A streaming hub. Sort of.

Project description

Señor Octopus is a streaming hub, fetching data from APIs, transforming it, filtering it, and storing it, based on a declarative configuration.

Confused? Keep reading.

A simple example

Señor Octopus reads a pipeline definition from a YAML configuration file like this:

# generate random numbers and send them to "check" and "normal"
random:
  plugin: source.random
  flow: -> check, normal
  schedule: "* * * * *"  # every minute

# filter numbers from "random" that are > 0.5 and send to "high"
check:
  plugin: filter.jsonpath
  flow: random -> high
  filter: "$.events[?(@.value>0.5)]"

# log all the numbers coming from "random" at the default level
normal:
  plugin: sink.log
  flow: "* ->"
  batch: 5 minutes

# log all the numbers coming from "check" at the warning level
high:
  plugin: sink.log
  flow: check ->
  level: warning

The example above has a source called “random”, that generates random numbers every minute (its schedule).
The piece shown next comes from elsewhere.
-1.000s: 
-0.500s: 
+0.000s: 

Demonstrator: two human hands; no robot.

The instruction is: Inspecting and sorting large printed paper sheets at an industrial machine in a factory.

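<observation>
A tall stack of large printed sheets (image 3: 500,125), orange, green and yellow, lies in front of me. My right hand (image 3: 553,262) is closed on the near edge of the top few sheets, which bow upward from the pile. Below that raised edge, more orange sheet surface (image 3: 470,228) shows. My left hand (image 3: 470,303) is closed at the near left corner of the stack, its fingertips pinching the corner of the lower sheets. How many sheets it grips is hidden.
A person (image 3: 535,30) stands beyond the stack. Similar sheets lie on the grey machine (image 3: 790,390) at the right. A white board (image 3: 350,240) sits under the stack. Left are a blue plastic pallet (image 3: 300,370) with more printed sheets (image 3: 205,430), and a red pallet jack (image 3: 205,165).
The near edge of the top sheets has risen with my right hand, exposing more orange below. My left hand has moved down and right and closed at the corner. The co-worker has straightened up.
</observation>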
It’s connected to 2 other nodes, “check” and “normal” (flow = -> check, normal). Each random number is sent in an event that looks like this:

{
    "timestamp": "2021-01-01T00:00:00+00:00",
    "name": "hub.random",
    "value": 0.6394267984578837
}

The node check is a filter that verifies that the value of each number is greater than 0.5. Events that pass the filter are sent to the high node (the filter connects the two nodes, according to flow = random -> high).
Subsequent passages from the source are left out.